* Task brief *
You are asked to repeat the listing word for word and to leave out its pictures.

* Stored data *
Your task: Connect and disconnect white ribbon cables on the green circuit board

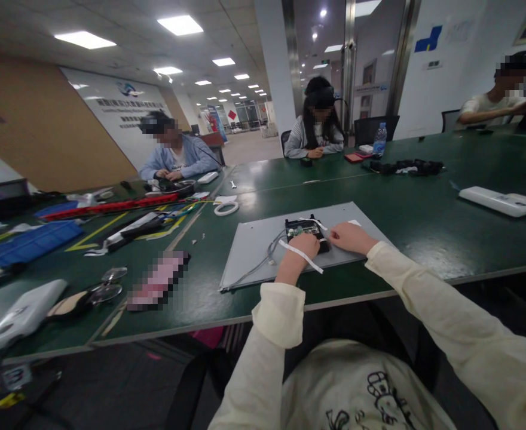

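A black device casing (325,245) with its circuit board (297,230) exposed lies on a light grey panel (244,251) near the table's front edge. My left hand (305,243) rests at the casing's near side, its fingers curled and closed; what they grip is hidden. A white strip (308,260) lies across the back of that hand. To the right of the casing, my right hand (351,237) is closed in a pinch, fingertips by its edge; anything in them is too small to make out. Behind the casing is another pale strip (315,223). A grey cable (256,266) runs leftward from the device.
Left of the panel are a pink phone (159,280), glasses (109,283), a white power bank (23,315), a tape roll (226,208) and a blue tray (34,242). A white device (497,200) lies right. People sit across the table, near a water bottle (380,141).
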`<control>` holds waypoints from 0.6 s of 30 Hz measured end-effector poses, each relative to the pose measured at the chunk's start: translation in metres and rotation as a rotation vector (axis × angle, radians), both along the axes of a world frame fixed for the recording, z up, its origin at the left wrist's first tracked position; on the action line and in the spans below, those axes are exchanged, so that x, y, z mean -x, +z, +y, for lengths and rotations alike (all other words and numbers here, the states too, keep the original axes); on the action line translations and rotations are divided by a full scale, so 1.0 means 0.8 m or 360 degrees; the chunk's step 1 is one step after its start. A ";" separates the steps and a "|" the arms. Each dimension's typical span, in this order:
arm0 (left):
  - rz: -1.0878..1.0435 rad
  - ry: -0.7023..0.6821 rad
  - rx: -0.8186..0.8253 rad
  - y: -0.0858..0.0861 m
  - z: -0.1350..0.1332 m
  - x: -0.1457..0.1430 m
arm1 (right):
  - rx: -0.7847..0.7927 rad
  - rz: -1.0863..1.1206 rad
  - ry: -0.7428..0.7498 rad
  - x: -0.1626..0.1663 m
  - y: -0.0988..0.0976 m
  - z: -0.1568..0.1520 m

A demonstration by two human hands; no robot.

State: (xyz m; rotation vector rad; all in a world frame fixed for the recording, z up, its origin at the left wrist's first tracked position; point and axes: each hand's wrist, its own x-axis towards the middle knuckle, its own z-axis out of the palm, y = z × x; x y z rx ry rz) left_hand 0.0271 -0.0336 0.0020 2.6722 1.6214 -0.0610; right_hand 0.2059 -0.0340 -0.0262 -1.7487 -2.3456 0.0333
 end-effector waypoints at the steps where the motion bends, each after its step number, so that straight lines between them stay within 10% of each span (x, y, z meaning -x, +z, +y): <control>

* Task response *
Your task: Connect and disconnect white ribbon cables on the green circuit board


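A black device casing (325,245) with its circuit board (297,230) exposed lies on a light grey panel (244,251) near the table's front edge. My left hand (305,243) rests at the casing's near side, its fingers curled and closed; what they grip is hidden. A white strip (308,260) lies across the back of that hand. To the right of the casing, my right hand (351,237) is closed in a pinch, fingertips by its edge; anything in them is too small to make out. Behind the casing is another pale strip (315,223). A grey cable (256,266) runs leftward from the device.
Left of the panel are a pink phone (159,280), glasses (109,283), a white power bank (23,315), a tape roll (226,208) and a blue tray (34,242). A white device (497,200) lies right. People sit across the table, near a water bottle (380,141).
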`<control>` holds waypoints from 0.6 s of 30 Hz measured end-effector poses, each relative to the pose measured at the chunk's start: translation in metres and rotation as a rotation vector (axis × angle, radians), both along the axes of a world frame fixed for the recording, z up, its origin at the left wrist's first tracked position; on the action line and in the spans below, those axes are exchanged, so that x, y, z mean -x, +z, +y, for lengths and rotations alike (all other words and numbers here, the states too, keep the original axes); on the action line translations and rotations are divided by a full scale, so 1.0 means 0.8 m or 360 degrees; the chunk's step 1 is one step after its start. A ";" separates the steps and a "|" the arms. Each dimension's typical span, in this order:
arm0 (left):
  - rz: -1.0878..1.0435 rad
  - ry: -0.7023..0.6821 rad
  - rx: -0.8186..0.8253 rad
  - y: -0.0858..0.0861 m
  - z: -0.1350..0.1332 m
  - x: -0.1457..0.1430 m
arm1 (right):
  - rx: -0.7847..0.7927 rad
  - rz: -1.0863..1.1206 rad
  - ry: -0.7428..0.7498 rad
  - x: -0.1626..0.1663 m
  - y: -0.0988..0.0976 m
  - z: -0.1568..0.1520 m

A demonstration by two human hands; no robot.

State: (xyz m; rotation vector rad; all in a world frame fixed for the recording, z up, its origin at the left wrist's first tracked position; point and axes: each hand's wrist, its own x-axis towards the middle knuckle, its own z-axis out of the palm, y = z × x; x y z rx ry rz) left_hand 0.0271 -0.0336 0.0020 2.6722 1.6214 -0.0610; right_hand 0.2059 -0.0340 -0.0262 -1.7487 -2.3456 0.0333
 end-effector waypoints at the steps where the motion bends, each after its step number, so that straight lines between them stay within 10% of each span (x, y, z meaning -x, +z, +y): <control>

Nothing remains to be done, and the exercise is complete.